## What you have to do
Look through the lines below; wherever the word "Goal" appears, copy that line.

*** Begin section ***

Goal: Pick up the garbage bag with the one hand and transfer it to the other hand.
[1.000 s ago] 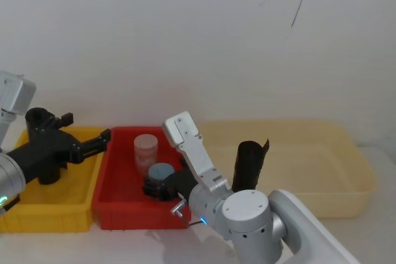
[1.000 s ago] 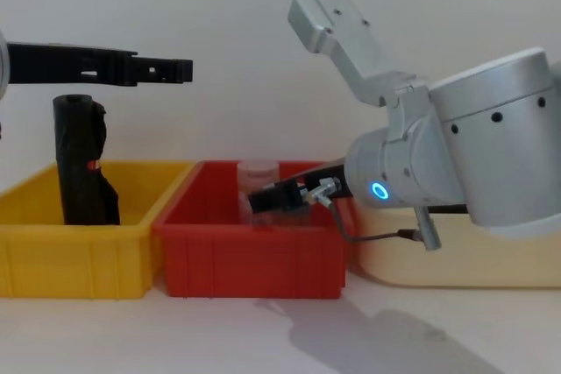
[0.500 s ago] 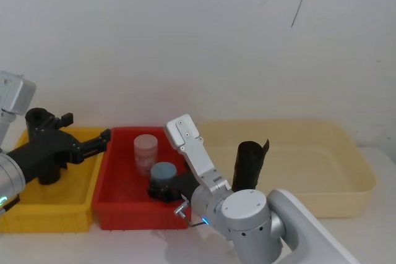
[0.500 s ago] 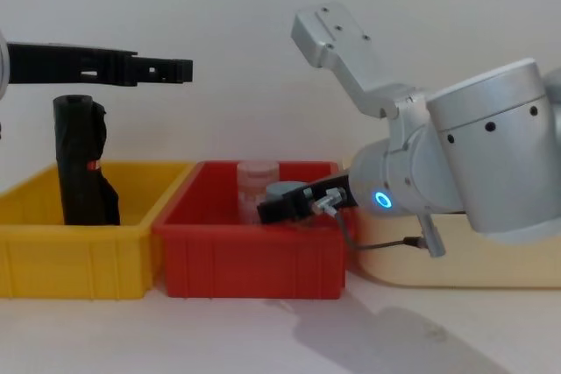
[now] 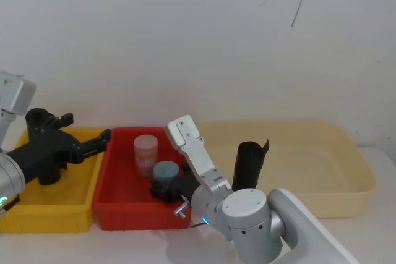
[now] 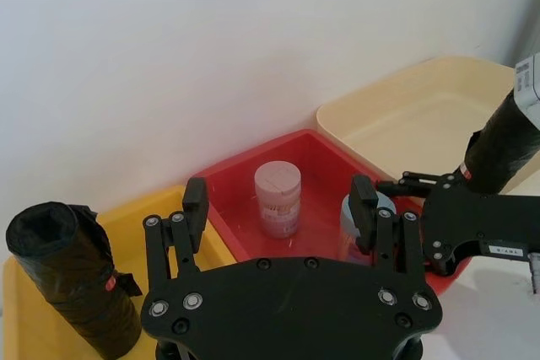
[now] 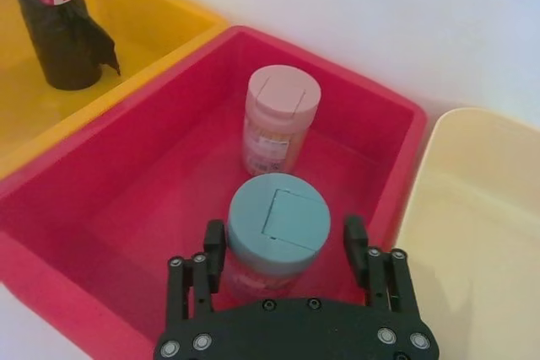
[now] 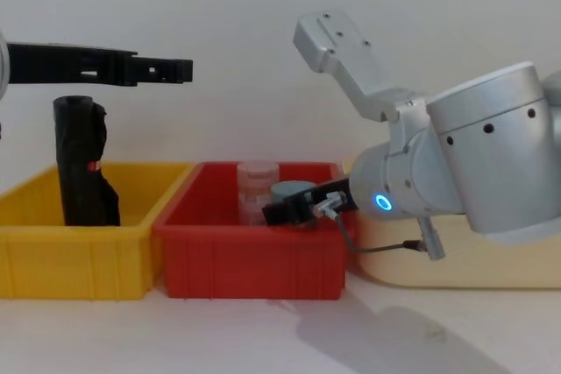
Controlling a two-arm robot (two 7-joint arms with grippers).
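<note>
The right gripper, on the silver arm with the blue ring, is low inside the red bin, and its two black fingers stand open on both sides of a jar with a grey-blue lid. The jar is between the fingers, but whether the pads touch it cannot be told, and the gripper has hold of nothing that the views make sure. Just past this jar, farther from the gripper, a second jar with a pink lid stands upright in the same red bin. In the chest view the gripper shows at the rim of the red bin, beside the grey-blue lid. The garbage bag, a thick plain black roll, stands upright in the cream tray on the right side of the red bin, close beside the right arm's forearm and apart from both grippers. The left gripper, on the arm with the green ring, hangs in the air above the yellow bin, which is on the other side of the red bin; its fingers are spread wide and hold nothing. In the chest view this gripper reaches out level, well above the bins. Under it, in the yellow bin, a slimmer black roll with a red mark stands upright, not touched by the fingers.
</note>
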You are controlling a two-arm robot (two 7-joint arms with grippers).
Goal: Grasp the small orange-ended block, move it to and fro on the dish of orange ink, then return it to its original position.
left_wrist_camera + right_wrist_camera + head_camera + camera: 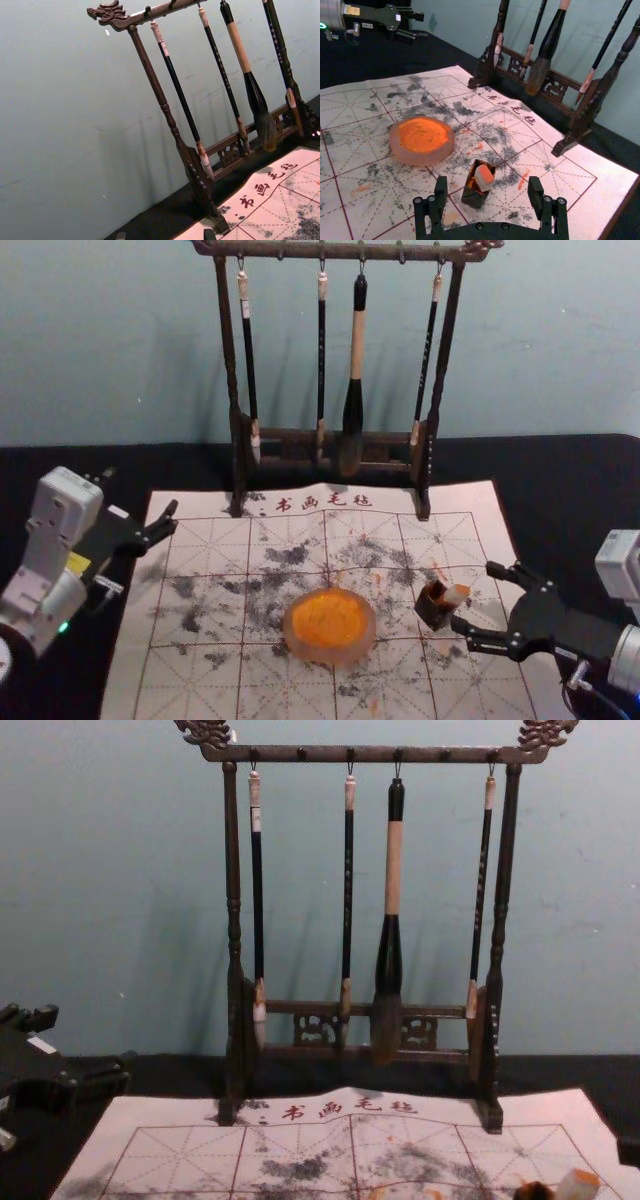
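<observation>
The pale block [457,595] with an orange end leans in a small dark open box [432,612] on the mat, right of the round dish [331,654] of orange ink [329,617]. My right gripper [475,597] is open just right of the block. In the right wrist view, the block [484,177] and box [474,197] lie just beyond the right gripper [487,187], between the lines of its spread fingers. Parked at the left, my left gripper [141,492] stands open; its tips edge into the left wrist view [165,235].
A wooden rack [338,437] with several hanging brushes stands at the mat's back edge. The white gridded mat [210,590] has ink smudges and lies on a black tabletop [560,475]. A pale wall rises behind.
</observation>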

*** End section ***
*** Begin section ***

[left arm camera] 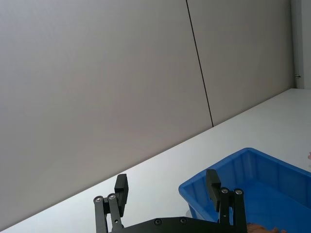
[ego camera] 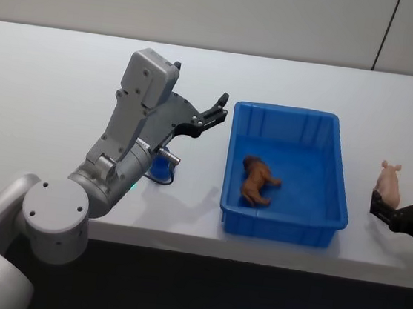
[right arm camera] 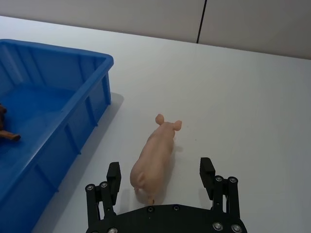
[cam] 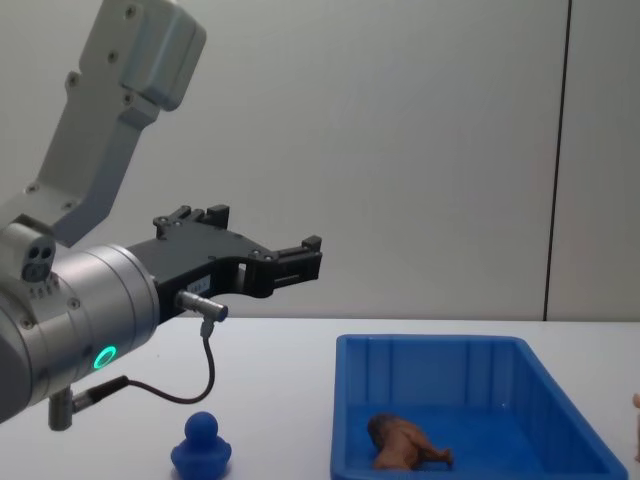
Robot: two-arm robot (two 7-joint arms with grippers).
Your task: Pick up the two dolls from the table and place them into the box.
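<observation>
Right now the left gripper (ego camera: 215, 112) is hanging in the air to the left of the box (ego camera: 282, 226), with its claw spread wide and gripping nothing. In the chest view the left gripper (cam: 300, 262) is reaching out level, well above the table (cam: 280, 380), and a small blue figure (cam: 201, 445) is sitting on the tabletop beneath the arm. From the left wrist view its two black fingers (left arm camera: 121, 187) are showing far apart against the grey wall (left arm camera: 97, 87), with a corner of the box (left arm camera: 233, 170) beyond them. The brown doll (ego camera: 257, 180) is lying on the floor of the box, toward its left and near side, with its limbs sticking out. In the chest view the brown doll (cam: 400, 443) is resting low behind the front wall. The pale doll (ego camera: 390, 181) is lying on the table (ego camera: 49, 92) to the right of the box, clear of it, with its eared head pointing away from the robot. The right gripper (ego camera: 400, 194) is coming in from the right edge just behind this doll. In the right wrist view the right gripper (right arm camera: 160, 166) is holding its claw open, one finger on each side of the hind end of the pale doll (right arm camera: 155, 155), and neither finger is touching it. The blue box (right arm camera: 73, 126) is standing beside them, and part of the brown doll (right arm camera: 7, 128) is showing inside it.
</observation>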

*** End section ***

## Exercise answer
Goal: Pick up the garbage bag with the one hand and transfer it to the other hand.
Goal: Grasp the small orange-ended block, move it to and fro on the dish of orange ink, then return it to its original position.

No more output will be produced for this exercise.